What’s different about Medical Herbalists?
What makes a Medical Herbalist distinctive? What’s their approach to treating people? Nadine McBay asks Medical Herbalist Catriona Gibson about training and the future of Medical Herbalism.
How would you describe the clinical approach of the Medical Herbalist?
The way I was taught was that there are three elements to working with a patient: there are the herbs themselves, the advice that you give them, and there’s your relationship with them as well. So a lot of it is about building a positive relationship with a person, helping them to feel comfortable talking about things that they might generally feel a little uncomfortable with and supporting them through the whole process. Often when people start to take herbal medicine, they’re often going through other changes, such as lifestyle and diet, and this can be challenging for some.
For those with chronic conditions, having an illness for a long time often has effect on people’s lives and outlook in general and how they interact with others, and they need support with this. At the same time, people often come in with something relatively superficial that doesn’t need some sort of life overhaul. I do herbal first aid, which is very different from seeing patients in the clinic. It’s usually acute conditions, such as a bad cut, food poisoning or conditions such as ringworm which can be treated in a more symptomatic way.
How long does a herbalist train for and what does the training involve?
Registered practitioners with NIMH – the National Institute of Medical Herbalists – have passed a degree in Herbal Medicine. There are other herbalist organisations which have different rules, but many of their members will have a degree in herbal medicine too. There will be people who have practised herbal medicine for decades and originally learnt it as a trade. They may not have a formal degree in herbal medicine; instead they’ve learnt herbal medicine in a very immersive, vocational way. This is truer of older generations, but less true now: almost all new herbalists in recent years will have done a degree in herbal medicine.
Depending on whether they’ve studied in England or Scotland, the degree will have lasted 3 or 4 years. This time is split between the medical side of things and the plant side of things. The medical side of things will look in depth at a lot of things similar to what a doctor would train in such as anatomy and physiology, clinical medicine and differential diagnosis, which is how to tell the difference between illnesses which are quite similar to each other and how they manifest in different people. The plant side of things focuses on dozens and dozens of different herbs that people might use.
When I was studying, we covered about 180 different plants, and still there are ones you come across that you might not have heard about before as there are just so many plants that people around the world use for different things.
For any herbal medicine degree course to be accredited by the National Institute of Medical Herbalists (NIMH), you must do at least 500 hours of clinic. This is usually in a student practise clinic supervised by a well experienced herbalist, usually with many years of practise behind them, both in a clinic setting and maybe in other settings too. So I’ve worked with people who have always been herbalists, people who have been sports physiotherapists, and people who originally qualified as Chinese Medical Herbalists before studying Western herbal medicine. This clinical experience allows the trainee herbalist to work with a variety of people and see how the plants are working for them, all under the supervision of very experienced people.
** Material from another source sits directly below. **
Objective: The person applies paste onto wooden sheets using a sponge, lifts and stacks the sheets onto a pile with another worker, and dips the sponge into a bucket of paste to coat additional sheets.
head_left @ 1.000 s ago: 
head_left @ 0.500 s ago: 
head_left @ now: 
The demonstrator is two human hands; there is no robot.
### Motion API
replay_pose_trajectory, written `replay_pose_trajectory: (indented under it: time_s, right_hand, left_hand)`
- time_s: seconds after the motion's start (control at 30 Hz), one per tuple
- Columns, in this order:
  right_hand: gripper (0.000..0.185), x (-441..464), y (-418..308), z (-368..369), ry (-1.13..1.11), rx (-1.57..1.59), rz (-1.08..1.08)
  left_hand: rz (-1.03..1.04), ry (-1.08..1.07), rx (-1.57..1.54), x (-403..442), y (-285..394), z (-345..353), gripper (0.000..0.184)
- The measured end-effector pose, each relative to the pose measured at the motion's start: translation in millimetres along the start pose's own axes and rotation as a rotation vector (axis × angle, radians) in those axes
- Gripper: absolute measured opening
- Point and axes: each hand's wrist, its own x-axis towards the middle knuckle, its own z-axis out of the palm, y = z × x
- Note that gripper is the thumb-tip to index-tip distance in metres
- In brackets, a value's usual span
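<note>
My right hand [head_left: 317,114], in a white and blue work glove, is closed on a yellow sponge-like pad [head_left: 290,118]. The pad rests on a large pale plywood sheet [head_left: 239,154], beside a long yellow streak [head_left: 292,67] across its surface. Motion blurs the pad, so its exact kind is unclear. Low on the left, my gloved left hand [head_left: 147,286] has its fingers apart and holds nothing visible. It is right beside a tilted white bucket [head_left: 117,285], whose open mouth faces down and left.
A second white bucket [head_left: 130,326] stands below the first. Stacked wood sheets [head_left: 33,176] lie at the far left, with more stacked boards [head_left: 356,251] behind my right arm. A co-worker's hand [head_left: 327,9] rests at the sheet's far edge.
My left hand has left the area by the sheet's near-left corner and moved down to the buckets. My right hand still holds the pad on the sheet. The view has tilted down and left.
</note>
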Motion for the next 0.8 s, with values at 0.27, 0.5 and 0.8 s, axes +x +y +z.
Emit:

Sometime in the not too distant future, Medical Herbalists are going to be regulated by the government. Is this a good or a bad thing?
Many Medical Herbalists see the situation as mixed. Different herbalists have different views on it. Day-to-day, I can’t see that many people with notice a big difference to their experience of herbal medicine. Very basically, it means that anyone who calls themselves a herbalist must be registered with a recognised organisation such as NIMH and that they have done an accredited course.
For herbalists practising today that aren’t yet registered with an organisation such as NIMH, some of them will be able to register, but some of them will not. That will be a difficulty for some people. An overall difficulty with it is that there are very few degrees in herbal medicine being offered these days. There are effectively none left in Scotland. That for me is quite sad. It means that there will be no new herbalists graduating in Scotland next year, or the year after, or for the foreseeable future. So requiring people to have a degree in herbal medicine, but offering no herbal medicine degree courses, is quite a shame for Scotland. Herbalists in Scotland make up quite a small community as it is. Still, I’m certainly not against people having more confidence in herbalists and that they are who they say they are.
Once Herbalists are regulated, does that mean that people can be referred to a herbalist by their GP?
It’s all rather unclear at the moment, and we probably won’t have the answers until the new legislation is actually in practise. There are all sorts of complications because it’s Europe-wide law and countries have different legal systems. In France, for example, there’s Napoleonic Law, whereas in England, it’s based on English Common Law, and both are very different. In Scotland, we have a complex mixed legal system, plus we have devolution too – and maybe independence in the future. So for now, there are simply too many factors pending to hazard a good guess at what may happen. Watch this space is all I can say for the time being.
Catriona Gibson is a medical herbalist and massage therapist who trained with both the Scottish School of Herbal Medicine and the University of East London. Before becoming a herbalist, Catriona worked for a number of years with people who were homeless and who often had severe, long-standing health problems. Her decision to train as a medical herbalist due to her interest in helping people help themselves and herbalism’s potential to provide a sustainable form of medicine.